Below is an example of a primal-dual pair of problems based on the above definition.

Consider the primal problem: $\begin{array}{rrcrcrcl} min & x_{1} & - & 2 x_{2} & + & 3 x_{3} \\ s.t. & - x_{1} & + & 4 x_{3} & = & 5 \\ 2 x_{1} & + & 3 x_{2} & - & 5 x_{3} & \geq & 6 \\ 7 x_{2} & \leq & 8 \\ x_{1} & \geq & 0 \\ x_{2} & free \\ x_{3} & \leq & 0. \end{array}$ Here, $A = [\begin{matrix} - 1 & 0 & 4 \\ 2 & 3 & - 5 \\ 0 & 7 & 0 \end{matrix}]$ , $b = [\begin{matrix} 5 \\ 6 \\ 8 \end{matrix}]$ , and $c = [\begin{matrix} 1 \\ - 2 \\ 3 \end{matrix}]$ .

Since the primal problem has three constraints, the dual problem has three variables:

the first constraint in the primal is an equation, the corresponding variable in the dual is free;
the second constraint in the primal is a $\geq$ -inequality, the corresponding variable in the dual is non-negative;
the third constraint in the primal is a $\leq$ -inequality, the corresponding variable in the dual is non-positive.

Since the primal problem has three variables, the dual problem has three constraints:

the first variable in the primal is non-negative, the corresponding constraint in the dual is a $\leq$ -inequality;
the second variable in the primal is free, the corresponding constraint in the dual is an equation;
the third variable in the primal is non-positive, the corresponding constraint in the dual is a $\geq$ -inequality.

Hence, the dual problem is: $\begin{array}{rrcrcrcl} max & 5 y_{1} & + & 6 y_{2} & + & 8 y_{3} \\ s.t. & - y_{1} & + & 2 y_{2} & \leq & 1 \\ 3 y_{2} & + & 7 y_{3} & = & - 2 \\ 4 y_{1} & - & 5 y_{2} & \geq & 3 \\ y_{1} & free \\ y_{2} & \geq & 0 \\ y_{3} & \leq & 0. \end{array}$

In some references, the primal problem is always a maximization problem – in that case, what we have considered to be a primal problem is their dual problem and vice-versa.

Note that the Duality Theorem for Linear Programming remains true for the more general definition of the primal-dual pair of linearprogramming problems.

4.4.2 Methods for Solving Linear Programming Problems

There are currently two families of methods used by modern-day linear programming solvers: simplex methods and interior-point methods.

We will not get into the technical details of these methods, except to say that the algorithms in either family are iterative, that there is no known simplex method that runs in polynomial time, but efficient polynomial-time interior-point methods abound in practice. We might wonder why anyone would still use simplex methods, given that they are not polynomial-time methods: simply put, simplex methods are in general more memory-efficient than interior-point methods, and they tend to return solutions that have few nonzero entries.

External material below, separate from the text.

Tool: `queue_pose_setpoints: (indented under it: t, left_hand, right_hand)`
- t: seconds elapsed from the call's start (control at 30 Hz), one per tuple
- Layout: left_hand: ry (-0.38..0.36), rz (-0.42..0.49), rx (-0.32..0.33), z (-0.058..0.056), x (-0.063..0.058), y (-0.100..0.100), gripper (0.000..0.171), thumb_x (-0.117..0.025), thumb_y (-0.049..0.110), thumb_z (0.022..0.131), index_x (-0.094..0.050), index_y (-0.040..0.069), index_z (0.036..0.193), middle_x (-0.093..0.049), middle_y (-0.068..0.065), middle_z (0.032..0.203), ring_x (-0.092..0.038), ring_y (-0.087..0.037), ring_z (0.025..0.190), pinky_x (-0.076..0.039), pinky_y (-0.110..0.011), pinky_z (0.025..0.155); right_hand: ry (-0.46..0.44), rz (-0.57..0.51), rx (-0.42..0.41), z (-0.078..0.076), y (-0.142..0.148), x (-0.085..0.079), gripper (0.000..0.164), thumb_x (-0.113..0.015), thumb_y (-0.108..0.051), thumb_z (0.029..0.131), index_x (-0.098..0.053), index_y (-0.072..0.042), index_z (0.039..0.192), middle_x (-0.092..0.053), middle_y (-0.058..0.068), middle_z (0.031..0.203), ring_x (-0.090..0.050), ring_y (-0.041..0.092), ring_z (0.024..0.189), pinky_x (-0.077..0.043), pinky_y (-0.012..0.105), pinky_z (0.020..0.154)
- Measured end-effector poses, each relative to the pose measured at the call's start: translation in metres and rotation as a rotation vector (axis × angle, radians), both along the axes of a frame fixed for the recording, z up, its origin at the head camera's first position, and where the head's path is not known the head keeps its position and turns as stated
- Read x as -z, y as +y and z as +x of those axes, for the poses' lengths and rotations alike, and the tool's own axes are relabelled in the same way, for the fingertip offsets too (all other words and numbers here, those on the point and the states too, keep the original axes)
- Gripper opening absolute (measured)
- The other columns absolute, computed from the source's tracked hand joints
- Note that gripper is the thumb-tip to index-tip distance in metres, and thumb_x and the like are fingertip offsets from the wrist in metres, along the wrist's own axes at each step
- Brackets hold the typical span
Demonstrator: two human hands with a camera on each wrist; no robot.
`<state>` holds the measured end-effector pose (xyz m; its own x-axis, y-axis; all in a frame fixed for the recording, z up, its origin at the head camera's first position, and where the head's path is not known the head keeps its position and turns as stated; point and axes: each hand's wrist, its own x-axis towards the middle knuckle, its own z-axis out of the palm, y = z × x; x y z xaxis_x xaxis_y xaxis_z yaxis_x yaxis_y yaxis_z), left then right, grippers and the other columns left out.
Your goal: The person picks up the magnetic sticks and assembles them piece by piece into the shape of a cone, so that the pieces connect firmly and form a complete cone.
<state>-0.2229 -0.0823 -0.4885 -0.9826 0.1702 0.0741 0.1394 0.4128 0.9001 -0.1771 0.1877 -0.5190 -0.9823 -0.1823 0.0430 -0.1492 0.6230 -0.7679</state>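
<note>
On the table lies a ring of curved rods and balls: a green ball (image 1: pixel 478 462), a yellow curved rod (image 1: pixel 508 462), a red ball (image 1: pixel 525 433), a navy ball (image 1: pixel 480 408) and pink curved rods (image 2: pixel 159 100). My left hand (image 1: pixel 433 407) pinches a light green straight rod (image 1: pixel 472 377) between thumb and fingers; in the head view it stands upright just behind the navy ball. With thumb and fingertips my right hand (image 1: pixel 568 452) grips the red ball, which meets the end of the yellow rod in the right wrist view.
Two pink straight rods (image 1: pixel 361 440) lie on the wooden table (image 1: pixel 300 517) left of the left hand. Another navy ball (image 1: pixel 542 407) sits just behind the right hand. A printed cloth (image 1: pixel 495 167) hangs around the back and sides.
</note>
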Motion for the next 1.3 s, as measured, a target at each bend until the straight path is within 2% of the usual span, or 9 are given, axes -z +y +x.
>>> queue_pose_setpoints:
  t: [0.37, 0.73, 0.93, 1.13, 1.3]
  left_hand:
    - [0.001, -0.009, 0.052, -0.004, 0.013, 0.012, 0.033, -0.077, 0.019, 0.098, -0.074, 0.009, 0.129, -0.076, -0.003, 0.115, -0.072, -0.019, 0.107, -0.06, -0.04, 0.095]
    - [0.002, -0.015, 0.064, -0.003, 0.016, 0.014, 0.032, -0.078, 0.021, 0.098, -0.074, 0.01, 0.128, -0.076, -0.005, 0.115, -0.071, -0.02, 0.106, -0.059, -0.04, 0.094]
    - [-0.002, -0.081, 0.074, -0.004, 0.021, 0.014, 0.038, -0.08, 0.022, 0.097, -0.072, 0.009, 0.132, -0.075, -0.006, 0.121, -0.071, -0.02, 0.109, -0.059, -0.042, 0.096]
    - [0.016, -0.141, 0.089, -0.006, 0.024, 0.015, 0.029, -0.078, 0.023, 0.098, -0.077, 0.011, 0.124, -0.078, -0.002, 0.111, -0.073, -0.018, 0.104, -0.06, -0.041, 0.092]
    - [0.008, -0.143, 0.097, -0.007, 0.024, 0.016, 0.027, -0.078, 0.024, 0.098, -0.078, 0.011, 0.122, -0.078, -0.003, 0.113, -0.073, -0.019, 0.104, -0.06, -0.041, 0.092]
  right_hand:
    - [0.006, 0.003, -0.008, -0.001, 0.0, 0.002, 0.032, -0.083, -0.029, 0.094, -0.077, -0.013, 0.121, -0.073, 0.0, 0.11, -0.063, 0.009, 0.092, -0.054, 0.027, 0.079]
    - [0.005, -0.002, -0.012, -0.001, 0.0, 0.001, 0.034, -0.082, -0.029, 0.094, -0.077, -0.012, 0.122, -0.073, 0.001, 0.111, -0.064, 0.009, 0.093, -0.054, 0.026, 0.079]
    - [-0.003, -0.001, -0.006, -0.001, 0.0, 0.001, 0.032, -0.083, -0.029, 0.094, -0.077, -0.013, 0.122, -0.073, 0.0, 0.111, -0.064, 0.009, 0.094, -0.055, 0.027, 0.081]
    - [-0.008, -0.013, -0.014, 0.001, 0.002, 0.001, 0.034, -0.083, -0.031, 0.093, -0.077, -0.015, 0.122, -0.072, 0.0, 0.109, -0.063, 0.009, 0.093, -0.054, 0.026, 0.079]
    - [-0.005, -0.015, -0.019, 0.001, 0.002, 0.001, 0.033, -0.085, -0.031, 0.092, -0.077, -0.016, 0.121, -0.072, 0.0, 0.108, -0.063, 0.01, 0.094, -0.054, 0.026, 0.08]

More concretely, suppose that we want to solve the following problem: $\begin{aligned} min & c^{T} x \\ s.t. & A x = b \\ x \geq 0 . \end{aligned}$

For ease of exposition, we assume that $A$ has full row rank. Then, each iteration of a simplex method maintains a current solution $x$ that is basic, in the sense that the columns of $A$ corresponding to the nonzero entries of $x$ are linearly independent. In contrast, interior-point methods will maintain $x > 0$ throughout (whence the name “interior point”).

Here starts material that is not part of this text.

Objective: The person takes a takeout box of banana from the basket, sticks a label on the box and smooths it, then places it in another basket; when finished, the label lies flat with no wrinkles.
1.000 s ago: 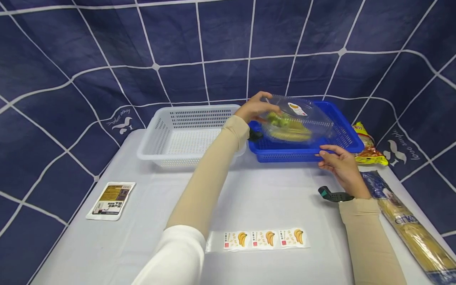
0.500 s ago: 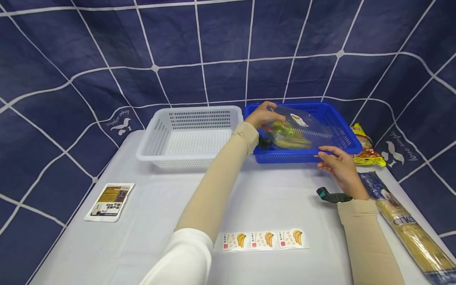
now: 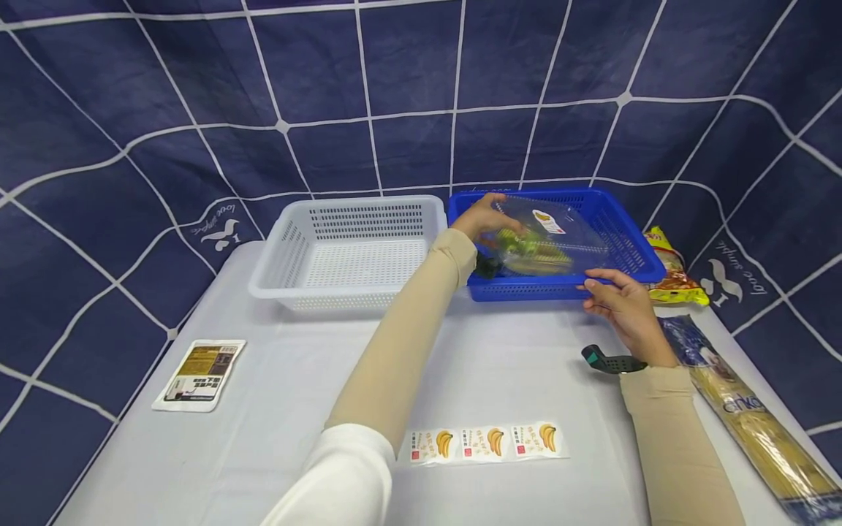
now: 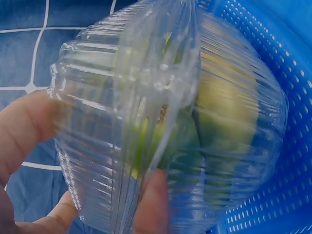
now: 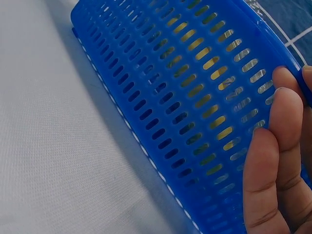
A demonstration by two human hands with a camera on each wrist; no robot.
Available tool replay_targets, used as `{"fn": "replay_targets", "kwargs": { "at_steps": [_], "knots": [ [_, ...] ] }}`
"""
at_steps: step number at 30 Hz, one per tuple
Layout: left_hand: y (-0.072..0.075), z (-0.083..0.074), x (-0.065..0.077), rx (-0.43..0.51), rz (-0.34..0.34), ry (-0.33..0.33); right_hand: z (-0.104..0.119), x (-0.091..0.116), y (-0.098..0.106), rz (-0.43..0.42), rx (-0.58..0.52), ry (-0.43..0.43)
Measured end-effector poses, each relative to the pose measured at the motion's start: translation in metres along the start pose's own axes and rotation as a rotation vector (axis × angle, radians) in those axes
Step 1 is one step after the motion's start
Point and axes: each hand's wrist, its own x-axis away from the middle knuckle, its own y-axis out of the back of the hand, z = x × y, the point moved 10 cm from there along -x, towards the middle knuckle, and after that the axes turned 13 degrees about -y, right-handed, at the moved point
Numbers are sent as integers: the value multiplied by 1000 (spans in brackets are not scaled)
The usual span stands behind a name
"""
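My left hand [image 3: 483,219] grips the left end of a clear plastic clamshell box [image 3: 579,232] with yellow-green bananas [image 3: 539,259] inside. A banana sticker is on its lid. The box sits tilted within the blue basket [image 3: 516,292]. In the left wrist view, thumb and fingers close over the edge of the ribbed clamshell [image 4: 229,112], banana stems facing the camera. My right hand [image 3: 621,310] holds the basket's front rim near its right corner. The right wrist view shows its fingers curled at the rim, and yellow fruit through the slots of the basket wall [image 5: 151,97].
A white basket [image 3: 349,298] stands left of the blue one. Three banana stickers [image 3: 487,443] lie on a strip at the front. A flat packet [image 3: 200,375] lies at left; a yellow snack bag [image 3: 674,274] and a long noodle pack [image 3: 750,416] are at right.
My left hand has brought the clamshell down and slightly right, lower into the blue basket, then barely moved over the last half second. My right hand has stayed on the rim.
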Motion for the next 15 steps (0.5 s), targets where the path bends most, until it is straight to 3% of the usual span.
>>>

When we use an off-the-shelf linear programming solver, the choice of method is usually not too important since solvers have good default settings. Simplex methods are typically used in settings when a problem needs to be resolved after minor changes in the problem data or in problems with additional integrality constraints discussed in the next section.

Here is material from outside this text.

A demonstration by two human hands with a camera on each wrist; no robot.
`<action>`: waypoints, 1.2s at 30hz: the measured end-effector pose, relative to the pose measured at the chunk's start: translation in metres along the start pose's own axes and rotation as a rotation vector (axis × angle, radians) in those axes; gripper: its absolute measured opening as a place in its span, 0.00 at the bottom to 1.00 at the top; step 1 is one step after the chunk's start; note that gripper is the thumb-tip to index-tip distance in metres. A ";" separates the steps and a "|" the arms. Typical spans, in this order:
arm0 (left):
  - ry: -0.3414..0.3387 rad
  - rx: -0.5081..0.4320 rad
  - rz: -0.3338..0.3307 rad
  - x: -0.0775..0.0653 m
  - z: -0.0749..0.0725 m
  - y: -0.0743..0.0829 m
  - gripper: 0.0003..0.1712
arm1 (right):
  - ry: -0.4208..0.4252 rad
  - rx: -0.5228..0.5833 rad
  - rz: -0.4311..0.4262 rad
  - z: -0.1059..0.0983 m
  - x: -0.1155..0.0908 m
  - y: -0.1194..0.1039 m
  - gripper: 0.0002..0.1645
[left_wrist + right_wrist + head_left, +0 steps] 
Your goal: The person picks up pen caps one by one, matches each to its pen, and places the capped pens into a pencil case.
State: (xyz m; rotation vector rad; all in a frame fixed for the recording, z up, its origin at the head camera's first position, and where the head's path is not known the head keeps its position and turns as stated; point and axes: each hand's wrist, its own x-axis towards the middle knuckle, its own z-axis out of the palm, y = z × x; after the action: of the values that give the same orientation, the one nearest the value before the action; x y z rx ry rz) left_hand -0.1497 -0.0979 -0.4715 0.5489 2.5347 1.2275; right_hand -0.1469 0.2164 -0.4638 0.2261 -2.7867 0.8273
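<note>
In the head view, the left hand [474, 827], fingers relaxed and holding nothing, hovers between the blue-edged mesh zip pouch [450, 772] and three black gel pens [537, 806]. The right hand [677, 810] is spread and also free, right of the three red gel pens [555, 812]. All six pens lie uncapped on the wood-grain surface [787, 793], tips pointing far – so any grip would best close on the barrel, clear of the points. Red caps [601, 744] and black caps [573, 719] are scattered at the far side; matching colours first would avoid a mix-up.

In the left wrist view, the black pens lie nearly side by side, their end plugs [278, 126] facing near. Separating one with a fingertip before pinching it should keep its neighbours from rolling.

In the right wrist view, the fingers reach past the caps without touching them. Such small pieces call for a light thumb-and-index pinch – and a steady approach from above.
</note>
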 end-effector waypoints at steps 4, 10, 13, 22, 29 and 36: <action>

4.5 Mixed-Integer Linear Programming

While the simplicity of linear programming (and duality) make it an appealing tool, its modeling power is insufficient in many real-life applications (for example, there is no simple linear programming formulation of the BKP).

Fortunately, allowing the domain set to restrict one or more variables to integer values drastically extends the modeling power. The price we pay is that there is no guarantee that the problems can be solved in polynomial time.

Example: Recall the lemonade and lemon juice problem introduced in the previous section: there is a unique optimal solution at $[x, y]^{⊤} = [1.2, 1.6]^{⊤}$ for a profit of $6.8$ .

But this solution requires the preparation of fractional units of lemonade and lemon juice. What if the number of prepared units needs to be integers?

The solution is to add integrality constraints: $\begin{array}{rrcrll} max & 3 x & + & 2 y \\ s.t. & x & + & 3 y & \leq & 6 \\ 2 x & + & y & \leq & 4 \\ x & \geq & 0 \\ y & \geq & 0 \\ x & , & y & \in & Z . \end{array}$

This problem is no longer a linear programming problem; rather, it is an integer linear programming problem. Note that we can solve this problem via a case analysis. The second and third inequalities tell us that the possible values for $x$ are $0$ , $1$ , and $2$ .

If $x = 0$ , the first inequality gives $3 y \leq 6$ , implying that $y \leq 2$ . Since we are maximizing $3 x + 2 y$ , we want $y$ to be as large as possible; $[x, y]^{⊤} = [0, 2]^{⊤}$ satisfies all the constraints with an objective function value of $4$ .
If $x = 1$ , the first inequality gives $3 y \leq 5$ , implying that $y \leq 1$ . Note that $[x, y]^{⊤} = [1, 1]^{⊤}$ satisfies all the constraints with an objective function value of $5$ .
If $x = 2$ , the second inequality gives $y \leq 0$ . Note that $[x, y]^{⊤} = [2, 0]^{⊤}$ satisfies all the constraints with an objective function value of $6$ .

Thus, $[x^{*}, y^{*}]^{⊤} = [2, 0]^{⊤}$ is an optimal solution. How does this compare to the solution of the LP problem of the previous section, both in terms of location of the solution and value of the objective function?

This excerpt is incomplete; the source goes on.